REQUIREMENT:
Below are some records. Return exactly the lines from the one with "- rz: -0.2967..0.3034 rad" to the one with "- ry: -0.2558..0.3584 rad", and nothing else.

DATA SHOWN:
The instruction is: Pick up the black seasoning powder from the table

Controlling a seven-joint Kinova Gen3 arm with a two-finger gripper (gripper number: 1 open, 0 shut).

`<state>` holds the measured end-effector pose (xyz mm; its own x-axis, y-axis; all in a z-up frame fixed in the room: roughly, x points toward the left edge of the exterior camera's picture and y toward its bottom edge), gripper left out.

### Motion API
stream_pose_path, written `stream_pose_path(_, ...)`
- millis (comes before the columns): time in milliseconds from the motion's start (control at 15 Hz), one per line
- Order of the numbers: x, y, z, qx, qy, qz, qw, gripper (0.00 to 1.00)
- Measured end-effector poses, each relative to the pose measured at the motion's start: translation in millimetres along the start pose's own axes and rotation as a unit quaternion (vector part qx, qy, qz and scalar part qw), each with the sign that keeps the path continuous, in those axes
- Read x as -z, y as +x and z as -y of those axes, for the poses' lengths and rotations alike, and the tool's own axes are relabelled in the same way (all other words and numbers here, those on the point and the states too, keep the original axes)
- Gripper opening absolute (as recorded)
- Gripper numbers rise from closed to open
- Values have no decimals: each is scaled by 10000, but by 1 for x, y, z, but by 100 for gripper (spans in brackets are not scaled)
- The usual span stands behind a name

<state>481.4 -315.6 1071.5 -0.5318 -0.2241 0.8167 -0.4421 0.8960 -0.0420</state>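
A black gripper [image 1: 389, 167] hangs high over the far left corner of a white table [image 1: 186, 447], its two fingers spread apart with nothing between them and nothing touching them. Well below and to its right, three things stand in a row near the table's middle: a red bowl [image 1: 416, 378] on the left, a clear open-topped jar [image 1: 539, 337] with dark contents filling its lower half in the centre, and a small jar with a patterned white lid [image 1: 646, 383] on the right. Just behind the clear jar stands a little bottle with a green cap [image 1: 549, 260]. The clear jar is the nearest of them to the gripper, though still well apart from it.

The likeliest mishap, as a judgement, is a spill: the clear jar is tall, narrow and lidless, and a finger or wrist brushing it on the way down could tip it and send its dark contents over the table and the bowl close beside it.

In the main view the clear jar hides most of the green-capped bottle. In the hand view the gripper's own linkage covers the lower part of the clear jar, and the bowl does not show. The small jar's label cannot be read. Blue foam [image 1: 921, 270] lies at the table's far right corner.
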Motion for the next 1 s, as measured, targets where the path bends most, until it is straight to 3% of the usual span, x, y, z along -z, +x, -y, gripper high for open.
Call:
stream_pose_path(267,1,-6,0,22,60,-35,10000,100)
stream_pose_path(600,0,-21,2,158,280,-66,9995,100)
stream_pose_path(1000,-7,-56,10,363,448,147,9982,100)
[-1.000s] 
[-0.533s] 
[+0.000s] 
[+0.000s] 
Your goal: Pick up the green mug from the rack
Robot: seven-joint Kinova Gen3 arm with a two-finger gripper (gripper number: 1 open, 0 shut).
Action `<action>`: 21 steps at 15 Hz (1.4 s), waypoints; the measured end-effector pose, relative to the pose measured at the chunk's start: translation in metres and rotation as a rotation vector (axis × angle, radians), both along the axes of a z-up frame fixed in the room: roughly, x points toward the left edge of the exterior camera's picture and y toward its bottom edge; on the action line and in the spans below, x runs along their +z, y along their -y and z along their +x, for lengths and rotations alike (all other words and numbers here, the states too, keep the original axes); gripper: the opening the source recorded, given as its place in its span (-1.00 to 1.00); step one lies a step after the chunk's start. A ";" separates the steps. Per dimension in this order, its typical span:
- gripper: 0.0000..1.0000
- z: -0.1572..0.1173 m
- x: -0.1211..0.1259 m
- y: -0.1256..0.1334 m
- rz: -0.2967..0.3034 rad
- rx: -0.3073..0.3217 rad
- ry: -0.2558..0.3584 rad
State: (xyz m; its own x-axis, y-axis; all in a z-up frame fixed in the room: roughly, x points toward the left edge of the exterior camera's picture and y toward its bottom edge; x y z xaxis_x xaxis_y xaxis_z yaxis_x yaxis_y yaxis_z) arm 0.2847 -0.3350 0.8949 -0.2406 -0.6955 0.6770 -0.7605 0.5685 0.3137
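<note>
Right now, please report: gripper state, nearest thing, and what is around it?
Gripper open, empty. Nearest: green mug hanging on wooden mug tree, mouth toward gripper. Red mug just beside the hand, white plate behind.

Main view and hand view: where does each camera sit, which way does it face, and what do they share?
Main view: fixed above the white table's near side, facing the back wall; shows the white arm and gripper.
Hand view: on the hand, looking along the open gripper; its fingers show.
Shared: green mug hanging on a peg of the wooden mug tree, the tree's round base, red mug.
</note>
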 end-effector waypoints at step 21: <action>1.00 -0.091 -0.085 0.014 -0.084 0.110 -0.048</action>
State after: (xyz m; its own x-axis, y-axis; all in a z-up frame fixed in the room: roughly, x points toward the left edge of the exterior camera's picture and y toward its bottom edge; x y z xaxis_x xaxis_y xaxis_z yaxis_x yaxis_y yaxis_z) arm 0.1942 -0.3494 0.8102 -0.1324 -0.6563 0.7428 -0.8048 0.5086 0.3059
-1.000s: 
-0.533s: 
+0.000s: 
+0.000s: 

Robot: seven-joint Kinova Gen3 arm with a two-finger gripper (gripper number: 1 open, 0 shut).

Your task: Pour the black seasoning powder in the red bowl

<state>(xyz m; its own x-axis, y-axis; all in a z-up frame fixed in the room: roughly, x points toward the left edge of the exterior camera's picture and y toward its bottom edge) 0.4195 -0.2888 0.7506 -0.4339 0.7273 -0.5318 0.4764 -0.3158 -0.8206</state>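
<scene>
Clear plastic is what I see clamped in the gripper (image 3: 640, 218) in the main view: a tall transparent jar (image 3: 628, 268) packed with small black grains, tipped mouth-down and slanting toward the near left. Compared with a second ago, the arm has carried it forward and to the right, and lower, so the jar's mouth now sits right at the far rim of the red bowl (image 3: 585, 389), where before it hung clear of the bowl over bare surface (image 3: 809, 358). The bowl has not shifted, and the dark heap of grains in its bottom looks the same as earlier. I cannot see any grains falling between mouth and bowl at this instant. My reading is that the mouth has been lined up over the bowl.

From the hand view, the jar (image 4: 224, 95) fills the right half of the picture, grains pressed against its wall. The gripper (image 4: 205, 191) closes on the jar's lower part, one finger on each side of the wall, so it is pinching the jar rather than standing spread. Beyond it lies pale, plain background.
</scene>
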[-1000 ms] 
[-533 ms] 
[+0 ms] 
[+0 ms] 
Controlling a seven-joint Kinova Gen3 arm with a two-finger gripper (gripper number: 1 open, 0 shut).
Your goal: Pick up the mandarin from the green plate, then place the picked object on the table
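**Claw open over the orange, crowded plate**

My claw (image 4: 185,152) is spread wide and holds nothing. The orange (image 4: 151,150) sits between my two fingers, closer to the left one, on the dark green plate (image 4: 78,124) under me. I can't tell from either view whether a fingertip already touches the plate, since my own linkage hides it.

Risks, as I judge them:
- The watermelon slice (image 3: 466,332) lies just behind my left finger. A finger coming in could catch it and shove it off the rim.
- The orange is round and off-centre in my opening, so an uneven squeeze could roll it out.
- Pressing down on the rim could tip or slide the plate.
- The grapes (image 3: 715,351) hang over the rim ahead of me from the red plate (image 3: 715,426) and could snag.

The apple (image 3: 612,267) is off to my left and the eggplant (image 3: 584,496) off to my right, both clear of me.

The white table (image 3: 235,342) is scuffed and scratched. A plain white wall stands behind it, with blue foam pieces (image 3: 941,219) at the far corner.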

RESPONSE AREA:
- rz: -0.2967..0.3034 rad
- rx: -0.3073..0.3217 rad
- ry: -0.2558..0.3584 rad

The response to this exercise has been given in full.